Honble Dr. Dharam Paul Sharma, Member (J)

Shri Rajeev Kumar

TGT (Drawing)

GBSSS Bawana

Delhi.  Applicant

(By Advocate: Shri S.N.Tripathi)

Versus

Govt. of NCT of Delhi

Through the Chief Secretary

IP Estate, New Delhi.

The Secretary

Ministry of Education

Govt. of NCT of Delhi

Old Secretariat, Delhi.

The Director of Education

Directorate of Education

Govt. of NCT of Delhi

Old Secretariat

Delhi  54.

Deputy Director of Education

Distt. North West  A,

Directorate of Education

Old Secretariat

Delhi  54.  Respondents

(By Advocate: Mrs. Harvinder Oberio)

O R D E R

By Shailendra Pandey, Member (A):

In this OA, the applicant has challenged the following orders:

Order dated 6.12.2010, imposing the penalty of reduction to two lower stages in the time scale of pay for a period of one year upon the applicant with further direction that he will not earn increment of pay during this period and after the expiry of the period, the reduction will have the effect of postponing the future increment of his pay, and further that the entire period of his suspension be treated as `Not Spent on Duty for all purposes, of the disciplinary authority, and Order dated 11.03.2011, dismissing the appeal dated 10.01.2011 of the applicant, of the appellate authority.

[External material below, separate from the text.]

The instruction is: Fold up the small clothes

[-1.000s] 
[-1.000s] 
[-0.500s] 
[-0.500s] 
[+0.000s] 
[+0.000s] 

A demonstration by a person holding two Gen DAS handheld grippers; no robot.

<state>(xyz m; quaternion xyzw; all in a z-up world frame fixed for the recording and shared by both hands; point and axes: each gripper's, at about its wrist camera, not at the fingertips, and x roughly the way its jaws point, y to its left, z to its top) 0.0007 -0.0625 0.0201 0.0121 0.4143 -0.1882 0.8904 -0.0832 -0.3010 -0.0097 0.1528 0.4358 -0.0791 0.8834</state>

2. The brief facts of the case, as gathered from the pleadings, are that the applicant, who was appointed as TGT in GBSSS Khajuri Khas, Delhi, and was working as a Drawing Teacher, was issued a recordable warning on 27.06.2007 on a complaint alleging corporal punishment to students of GBSSS, Khajuri Khas. A chain of complaints in this regard were stated to have been received by the respondents from the parents/students and HOS. Later, a news item also appeared in this regard in the Times of India dated 08.09.2007. It is stated that in a preliminary enquiry conducted against the said applicant on 10.09.2007, the allegation of corporal punishment was stated to have been established, and he was found guilty of brutally beating the students. The applicant was suspended vide order dated 11.09.2007, and thereafter a Memorandum of Chargesheet dated 27.09.2007 was issued to him, and an inquiry officer was appointed vide order dated 05.10.2007 to inquire into the charge framed against him. However, during pendency of the inquiry, the suspension was revoked by the disciplinary authority vide order dated 30.11.2009 on the intervention of this Tribunal [OA No.421/2009 dated 10.09.2009]. The applicant resumed duties on 30.12.2009. The inquiry officer submitted his findings on 16.04.2010, holding the charge as not proved. The disciplinary authority, after serving a note of Disagreement dated 05.10.2010 against the findings of the inquiry officer and after receiving the reply dated 25.10.2010 to the said disagreement note, imposed the said punishment vide its order dated 6.12.2010. The applicant filed an appeal dated 10.01.2011, which was rejected by the appellate authority on 11.03.2011. Hence, the present OA has been filed seeking the following reliefs: to set aside the impugned orders of the disciplinary authority and the appellate authority, including the order that the period of suspension may be treated as not spent on duty for all purposes.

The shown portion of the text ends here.